Wednesday, September 10, 2008

Values based education and religion

Determination of the goals of public schooling with respect to values education is a clear issue that needs to be resolved in WA education.

Students are reaching senior school and approaching graduation without considering the questions of 'where am I going' and 'what is the 'purpose of life'. Outside culture promotes the 'me' generation where income, fame and status are the measures of success. As we all learn in later life, family, continuity of generational values and the selfless acts of greatness/goodness are far more important in generating a vibrant and healthy society than current media constructs.

Having a focus outside of the dollar opens students to vocations that may better suit their personalities and provide them with opportunities to find like minded people to work with.

Religious schools have a far stronger grasp on values education than does the public sector.
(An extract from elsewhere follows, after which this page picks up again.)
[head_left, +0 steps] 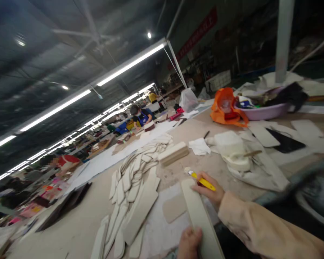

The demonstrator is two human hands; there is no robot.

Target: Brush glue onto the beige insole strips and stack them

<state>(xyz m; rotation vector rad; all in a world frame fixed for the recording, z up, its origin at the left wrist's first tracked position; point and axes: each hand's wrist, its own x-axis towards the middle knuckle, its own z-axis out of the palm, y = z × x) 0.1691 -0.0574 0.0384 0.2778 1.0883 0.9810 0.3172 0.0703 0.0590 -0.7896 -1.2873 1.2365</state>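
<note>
My right hand (210, 191) grips a yellow-handled brush (200, 179), its pale bristles pointing left over the table just past the top end of a long cream strip (198, 216). My left hand (189, 242) holds the lower part of that strip at the bottom edge of the view, fingers closed on it. The strip lies lengthwise on a pale sheet (162, 230) with a tan cut piece (174, 208) beside it. Left of my hands, several cream cut pieces (132, 183) lie fanned out in overlapping rows.
A tan block (173, 154) lies beyond the rows. White cloth and a white container (232, 151) sit to the right, with an orange bag (226, 108) and a lavender basin (264, 109) farther back. Other people work at distant tables (142, 117).
</note>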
Goals such as 'going to heaven' make sense to a child in a way that hides good actions behind self interest. As children progress through the religious systems, the fear of not going to heaven recedes and for many selfless acts become a part of the nature of students and they are given a strong sense of what is right, wrong and humane through the 'witness' of staff and the community. They seek to understand what is right and develop principles that they believe in to live by.

Public schools lack this selflessness to some degree. Students are protective of each other, but more in a mob sense than in a selfless sense. Students have a sense of what right is, but no real reason to do so other than the rules dictate certain actions. The biggest consequence of not doing right at present in public schools is suspension (seen as holidays by many students). The exceptions are the students with parents guiding them with clear value systems. Unfortunately these parent/student pairings can be few and far between. Forming in our schools is a religious underground, where students know that if they talk about their spirituality they will be subject to teasing and ridicule from staff and students.

Another topic that springs to mind is that if a student has no real goal in life and limited self worth, it reduces their motivation to achieve excellence and seek capabilities in knowledge and skills for when opportunities arise. This lack of focus raises the difficulties of teaching and opens questions of the relevance of education by our youth.

Currently one measure to address the development of values in public schools, is to make students commit to community service hours to receive their graduation certificate. I have always been against compulsory community service for the negative connotation it permanently attaches to voluntary services, students see community service as a chore at best and record a bunch of lies at worst. It takes a special person to develop a community service programme for students, and all too often it is place on someone who is under load teaching and has little interest in the development of values in students. Rarely are the coordinators given the time to create the community connections and develop the support of parents to ensure that promises of service are available and completed. To my mind it is more a community development/youth work role and should not be handled by teachers.

Definitely a topic that requires more thought.